Another expert, Xavier Boltaina, Profesor of Administration Law at the University of Barcelona, says, "The public employee has steady employment, but everyone remembers the funcionario in times of crisis, yet forget that during the boom years a construction worker could earn a great more than omeone in the public service." Nevertheless, he does agree that the subject of productivity must be dealt with - and the sooner the better.

Another group of experts, the Consultation Council for Economic Growth and Reactivation (CAREC in its Spanish acronym) in Catalonia, headed by businessman Salvador Alemany, recommends a "reform of the public function". The group's report asks for restructuring the sector and proposes that "lifetime employment contracts" are a "dis-incentive" to productivity improvements. CAREC suggests the introduction of incentives aimed at achieving objectives that can be accredited from outside the sector. This, it says, can be in cash terms -using the variable part of salaries against productivity attainment- or non-monetary prizes such as schedule improvements, days off or choice of placements. These incentives, of course, are used wide and large in the private sector.
 
Studies of productivity in Spain are not abundant. This is not surprising, as public sector lifetime employment has traditionally been the 'gift' of politicians and their cohorts at all levels. A recent case in Los Barrios is a typical example, if probably at the top end of the scale: an 'administrative assistant', the wife of the head of a municipal company, earned over €70,000 a year for almost ten years, and only showed up for work for the first time three years after she began being paid (See our item here). Similar, if not quite so outrageous examples can be found at the vast majority of public offices throughout the country.

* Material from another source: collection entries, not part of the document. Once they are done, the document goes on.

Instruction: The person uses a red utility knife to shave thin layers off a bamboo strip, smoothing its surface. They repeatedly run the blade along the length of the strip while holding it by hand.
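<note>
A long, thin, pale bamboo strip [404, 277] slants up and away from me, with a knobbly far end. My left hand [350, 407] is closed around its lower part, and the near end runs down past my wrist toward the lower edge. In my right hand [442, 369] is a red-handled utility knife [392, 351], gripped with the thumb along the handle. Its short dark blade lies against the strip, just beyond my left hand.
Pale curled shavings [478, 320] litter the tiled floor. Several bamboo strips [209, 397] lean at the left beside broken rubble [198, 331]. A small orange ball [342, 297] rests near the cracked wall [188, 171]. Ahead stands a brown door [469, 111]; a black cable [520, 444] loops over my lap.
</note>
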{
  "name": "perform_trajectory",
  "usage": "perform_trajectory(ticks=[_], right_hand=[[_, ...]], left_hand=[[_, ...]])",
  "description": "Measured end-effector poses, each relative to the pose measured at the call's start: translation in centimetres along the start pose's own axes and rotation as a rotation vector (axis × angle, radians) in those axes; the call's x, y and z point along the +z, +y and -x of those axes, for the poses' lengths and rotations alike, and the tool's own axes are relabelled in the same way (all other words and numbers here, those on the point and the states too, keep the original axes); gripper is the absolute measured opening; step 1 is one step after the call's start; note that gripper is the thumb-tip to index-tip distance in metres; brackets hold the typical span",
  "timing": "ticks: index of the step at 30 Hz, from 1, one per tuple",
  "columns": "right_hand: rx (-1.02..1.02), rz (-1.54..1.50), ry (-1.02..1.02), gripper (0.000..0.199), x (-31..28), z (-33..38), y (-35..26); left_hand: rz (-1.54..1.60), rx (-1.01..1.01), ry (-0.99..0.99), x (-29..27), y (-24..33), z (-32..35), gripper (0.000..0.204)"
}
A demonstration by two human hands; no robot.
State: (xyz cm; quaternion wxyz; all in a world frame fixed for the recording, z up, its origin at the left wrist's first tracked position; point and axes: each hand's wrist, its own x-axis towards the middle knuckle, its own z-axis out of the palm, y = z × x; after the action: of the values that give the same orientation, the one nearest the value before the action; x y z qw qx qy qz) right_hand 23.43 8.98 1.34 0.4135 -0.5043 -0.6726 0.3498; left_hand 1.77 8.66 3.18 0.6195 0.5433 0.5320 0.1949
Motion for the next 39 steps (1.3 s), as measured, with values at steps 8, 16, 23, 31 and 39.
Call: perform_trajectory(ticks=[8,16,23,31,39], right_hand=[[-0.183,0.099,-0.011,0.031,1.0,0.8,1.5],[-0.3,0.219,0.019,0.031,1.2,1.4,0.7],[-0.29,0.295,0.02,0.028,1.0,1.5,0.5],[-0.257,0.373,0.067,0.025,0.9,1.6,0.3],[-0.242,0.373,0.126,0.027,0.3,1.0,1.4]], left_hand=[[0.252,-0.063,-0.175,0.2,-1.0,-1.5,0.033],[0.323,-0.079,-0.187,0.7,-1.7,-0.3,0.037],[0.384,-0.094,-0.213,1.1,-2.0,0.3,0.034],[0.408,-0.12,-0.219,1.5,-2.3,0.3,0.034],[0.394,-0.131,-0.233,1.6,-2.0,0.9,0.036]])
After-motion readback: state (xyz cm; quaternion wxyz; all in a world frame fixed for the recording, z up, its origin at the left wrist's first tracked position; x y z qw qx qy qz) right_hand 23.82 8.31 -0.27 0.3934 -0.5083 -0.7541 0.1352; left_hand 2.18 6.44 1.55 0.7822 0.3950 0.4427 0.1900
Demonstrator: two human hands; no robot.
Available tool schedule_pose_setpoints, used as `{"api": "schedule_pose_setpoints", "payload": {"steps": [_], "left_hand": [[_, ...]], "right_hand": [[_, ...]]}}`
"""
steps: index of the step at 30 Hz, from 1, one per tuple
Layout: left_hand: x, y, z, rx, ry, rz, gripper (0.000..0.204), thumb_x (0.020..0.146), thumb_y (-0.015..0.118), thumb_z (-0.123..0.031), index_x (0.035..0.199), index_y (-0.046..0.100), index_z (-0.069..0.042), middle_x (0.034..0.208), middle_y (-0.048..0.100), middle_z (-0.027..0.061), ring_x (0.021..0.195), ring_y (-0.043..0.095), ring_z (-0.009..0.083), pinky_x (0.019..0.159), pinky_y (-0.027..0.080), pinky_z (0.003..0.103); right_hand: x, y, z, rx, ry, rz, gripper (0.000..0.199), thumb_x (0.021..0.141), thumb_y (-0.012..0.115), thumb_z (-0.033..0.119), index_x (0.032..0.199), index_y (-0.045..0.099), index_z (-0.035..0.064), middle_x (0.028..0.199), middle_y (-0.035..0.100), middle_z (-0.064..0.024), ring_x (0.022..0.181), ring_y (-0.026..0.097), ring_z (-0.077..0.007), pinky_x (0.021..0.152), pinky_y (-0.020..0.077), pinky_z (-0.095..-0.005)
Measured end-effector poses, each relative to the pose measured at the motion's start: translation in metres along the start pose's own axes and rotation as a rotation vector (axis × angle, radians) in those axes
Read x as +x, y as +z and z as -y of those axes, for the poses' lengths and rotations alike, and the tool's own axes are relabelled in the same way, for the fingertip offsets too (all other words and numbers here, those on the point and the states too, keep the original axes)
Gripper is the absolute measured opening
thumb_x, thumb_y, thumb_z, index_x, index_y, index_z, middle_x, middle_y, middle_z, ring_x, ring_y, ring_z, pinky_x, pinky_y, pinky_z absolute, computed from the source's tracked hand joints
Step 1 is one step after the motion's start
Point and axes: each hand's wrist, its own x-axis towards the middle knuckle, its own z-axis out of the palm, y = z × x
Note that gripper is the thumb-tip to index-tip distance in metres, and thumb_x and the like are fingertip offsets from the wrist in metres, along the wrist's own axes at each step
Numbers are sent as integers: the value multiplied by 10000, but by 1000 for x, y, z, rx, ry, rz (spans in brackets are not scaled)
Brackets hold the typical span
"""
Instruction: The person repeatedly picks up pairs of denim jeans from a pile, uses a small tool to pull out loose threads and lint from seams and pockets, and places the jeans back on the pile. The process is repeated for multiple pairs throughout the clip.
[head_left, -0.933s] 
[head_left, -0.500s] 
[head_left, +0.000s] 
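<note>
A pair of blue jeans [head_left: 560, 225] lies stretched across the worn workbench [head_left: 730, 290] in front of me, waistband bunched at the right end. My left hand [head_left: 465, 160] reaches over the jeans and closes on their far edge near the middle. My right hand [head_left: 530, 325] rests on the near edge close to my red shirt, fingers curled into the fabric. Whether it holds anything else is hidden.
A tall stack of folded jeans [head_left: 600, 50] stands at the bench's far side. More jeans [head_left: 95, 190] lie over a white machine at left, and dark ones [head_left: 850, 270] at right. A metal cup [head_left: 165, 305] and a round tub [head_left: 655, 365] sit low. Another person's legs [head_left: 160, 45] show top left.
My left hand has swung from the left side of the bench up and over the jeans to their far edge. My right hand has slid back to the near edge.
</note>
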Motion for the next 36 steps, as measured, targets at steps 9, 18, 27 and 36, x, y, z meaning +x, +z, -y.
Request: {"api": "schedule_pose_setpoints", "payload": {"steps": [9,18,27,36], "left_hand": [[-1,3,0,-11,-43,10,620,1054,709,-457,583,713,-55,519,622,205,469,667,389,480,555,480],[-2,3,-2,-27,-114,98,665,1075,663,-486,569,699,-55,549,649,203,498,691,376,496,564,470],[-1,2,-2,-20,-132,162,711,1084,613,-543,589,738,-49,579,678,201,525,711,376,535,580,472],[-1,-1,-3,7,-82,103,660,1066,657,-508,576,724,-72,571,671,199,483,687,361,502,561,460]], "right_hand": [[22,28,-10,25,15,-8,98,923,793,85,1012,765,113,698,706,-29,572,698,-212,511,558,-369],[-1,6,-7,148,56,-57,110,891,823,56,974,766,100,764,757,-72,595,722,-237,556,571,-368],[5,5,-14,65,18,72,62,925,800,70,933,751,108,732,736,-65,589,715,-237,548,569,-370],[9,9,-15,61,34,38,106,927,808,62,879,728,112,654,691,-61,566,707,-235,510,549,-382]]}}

Nepotism is also prevalent at many levels. Wives, husbands, cousins and brothers-in-law, to name just a few, can be found in any Ayuntamiento or local government office. And there is little surprise or outrage from the general public. "Wouldn't you give your unemployed brother a job if you could?" is one response this writer has found time and again.

Nor are the unions too keen to have the system studied too closely, principally because they, too, have similar skeletons to hide. Also, unions are heavilly subsidised by the government, particularly at national level, without a noticeable 'trickle down' effect. At the lower levels, members complain frequently that their union can't possibly be independent interlocutors if they are being paid by the entities they are dealing with.

The crisis has reopened the debate. Vice-Premier Manuel Chaves last year suggested tying public sector salaries to productivity, to which the unions responded that this would be possible because it is entrenched in the Statutes of Public Function. The experts say that, yes, the tools exist, but they have never been used.

"A change of culture is needed; it is not about staying 15 minutes longer, but about helping 15% more people. Aside from a few experiments, most of the Administration is not oriented towards working towards objectives," says Julio Gómez Pomar, former Secretary for Public Administration and now heading the PwC-IE Centre for Innovation in the Public Sector. Most of his fellow experts agree.

One of them says, "the legal concept exists" but has hardly been applied except in the Tax Office and Social Security - noticeably in the state 'collection industry'. "If we believe (it is possible), it must become variable and be linked to specific objectives," says another.

The unions are wary of the proposals. Samuel Vega, who is in charge of the funcionarios main union, CSIF, insists that the concept of 'productivity' exists in Spain, linked to salaries. "There are two types," he says, "one is monthly or modular according to the job's pay scale, which consists of working two and a half extra hours per week, and another every six months per objectives," but these cover only about half public service alaries. Encarna Fernández, of UGT, one of the two big unions (the other is CC.OO.), says that productivity is "regulated" in a payment that discounts such things as sick leaves. Evidently, bureaucracy -the bane of Spain- gets in the way of clarity from the unions, too.